Tidak semua isolat yang memiliki penekanan yang kuat terhadap pertumbuhan R. solani di tingkat in vitro menunjukkan penekanan yang kuat juga terhadap perkembangan gejala penyakit di tingkat in vivo. Isolat bakteri antagonis TB60 dan TS127 yang memiliki penghambatan kuat di tingkat in vitro ternyata isolat tersebut memiliki penekanan kurang kuat terhadap gejala penyakit (indeks

penyakit) di tingkat in vivo. Hal ini mengindikasikan bahwa isolat tersebut menghasilkan senyawa anticendawan pada saat pengujian di tingkat in vitro tetapi senyawa yang sama kurang dihasilkan pada saat pengujian di tingkat in vivo. Di tingkat in vitro, faktor lingkungan seperti nutrisi, suhu, dan faktor lainnya yang mempengaruhi kelangsungan hidup bakteri antagonis relatif mendukung dibandingkan dengan kondisi di tingkat in vivo. Kemungkinan lain adalah isolat- isolat tersebut kurang adaptif ditingkat in vivo sehingga potensi antagonis yang dimilikinya kurang berperan seperti pengujian di tingkat in vitro. Kejadian ini

kemungkinan disebabkan oleh adanya pengaruh lingkungan terhadap

pertumbuhan dan perkembangan isolat yang diaplikasikan. SIMPULAN

Berdasarkan hasil penelitian dapat disimpulkan bahwa respon varietas padi

terhadap patogen R. solani menggunakan metode skrining micro-chamber

ternyata empat belas varietas padi yang diuji semuanya dapat diinfeksi oleh R. solani dan menyebabkan gejala penyakit hawar pelepah. Di antara varietas yang diuji tersebut, varietas Cibogo tergolong agak tahan (indeks penyakit 4,9), tiga varietas tergolong rentan yaitu varietas Inpara 2, Situ Bagendit, dan Membramo masing-masing dengan indeks penyakit 7,1, 7,2, dan 7,9, serta varietas lainnya tergolong pada varietas agak rentan yaitu varietas IR 42, Ciherang, Ciliwung, Way Apo Buru, Inpari 13, Mekongga, Cisantana, Cigeulis, Cilamaya, dan IR 64.

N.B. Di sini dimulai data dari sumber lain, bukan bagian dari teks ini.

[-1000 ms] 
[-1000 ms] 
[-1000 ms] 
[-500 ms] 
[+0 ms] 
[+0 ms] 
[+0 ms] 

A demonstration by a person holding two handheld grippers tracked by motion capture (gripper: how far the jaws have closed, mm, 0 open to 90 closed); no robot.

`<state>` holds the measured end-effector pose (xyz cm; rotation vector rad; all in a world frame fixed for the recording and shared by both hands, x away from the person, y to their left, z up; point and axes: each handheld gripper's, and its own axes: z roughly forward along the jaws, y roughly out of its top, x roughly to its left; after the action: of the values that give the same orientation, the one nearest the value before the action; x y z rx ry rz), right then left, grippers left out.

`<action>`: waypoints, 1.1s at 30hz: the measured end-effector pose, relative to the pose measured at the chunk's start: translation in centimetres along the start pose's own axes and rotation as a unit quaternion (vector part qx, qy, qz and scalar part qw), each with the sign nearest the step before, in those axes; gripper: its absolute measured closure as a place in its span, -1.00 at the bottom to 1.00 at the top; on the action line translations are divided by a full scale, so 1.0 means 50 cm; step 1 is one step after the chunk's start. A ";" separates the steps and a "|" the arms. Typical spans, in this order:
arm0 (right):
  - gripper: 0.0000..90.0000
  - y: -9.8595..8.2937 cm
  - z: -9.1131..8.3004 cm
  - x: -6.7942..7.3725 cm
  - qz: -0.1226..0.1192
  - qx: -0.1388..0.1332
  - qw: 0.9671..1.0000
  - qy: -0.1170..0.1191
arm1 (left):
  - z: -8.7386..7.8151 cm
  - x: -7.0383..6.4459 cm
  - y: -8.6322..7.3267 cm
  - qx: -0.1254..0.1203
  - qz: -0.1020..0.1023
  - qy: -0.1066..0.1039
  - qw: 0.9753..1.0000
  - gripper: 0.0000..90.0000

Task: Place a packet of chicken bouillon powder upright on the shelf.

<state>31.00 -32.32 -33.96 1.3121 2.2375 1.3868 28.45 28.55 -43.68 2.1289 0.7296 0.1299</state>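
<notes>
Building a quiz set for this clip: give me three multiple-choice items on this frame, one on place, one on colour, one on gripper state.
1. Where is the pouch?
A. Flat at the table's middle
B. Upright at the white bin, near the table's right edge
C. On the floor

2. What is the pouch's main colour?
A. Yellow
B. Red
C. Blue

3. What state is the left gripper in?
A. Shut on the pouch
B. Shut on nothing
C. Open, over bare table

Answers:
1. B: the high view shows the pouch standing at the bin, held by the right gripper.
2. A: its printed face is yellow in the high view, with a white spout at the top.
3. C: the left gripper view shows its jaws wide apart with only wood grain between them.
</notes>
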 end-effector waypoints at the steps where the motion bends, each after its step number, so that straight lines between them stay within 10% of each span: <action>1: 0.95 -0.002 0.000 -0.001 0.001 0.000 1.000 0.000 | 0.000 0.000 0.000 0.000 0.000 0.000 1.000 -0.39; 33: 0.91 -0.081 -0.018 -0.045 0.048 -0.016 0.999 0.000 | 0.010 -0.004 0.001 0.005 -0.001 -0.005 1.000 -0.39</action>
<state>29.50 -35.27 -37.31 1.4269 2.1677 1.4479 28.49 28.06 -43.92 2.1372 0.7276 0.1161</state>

Hasil isolasi bakteri dari sampel tanah, air, dan tanaman padi diperoleh 144 isolat bakteri, dengan 30 isolat diantaranya bersifat antibiosis terhadap R. solani. Hasil pengujian di tingkat in vitro dan in vivo diperoleh tiga isolat bakteri yang cukup potensial sebagai agens hayati, yaitu isolat SS19, TT47, dan BR2. Ketiga agens hayati tersebut memiliki sifat anticendawan dan penekanan terhadap penyakit hawar pelepah padi yang disebabkan oleh R. solani, berturut-turut 56,4%

(SS19), 79,7% (TT47), dan 49,4% (BR2). Isolat bakteri TT47 dan BR2

menunjukkan efikasi yang konsisten baik ditingkat in vitro maupun in vivo, sedangkan isolat SS19 hanya memiliki kemampuan penekanan gejala penyakit hawar pelepah padi yang cukup baik di tingkat in vivo.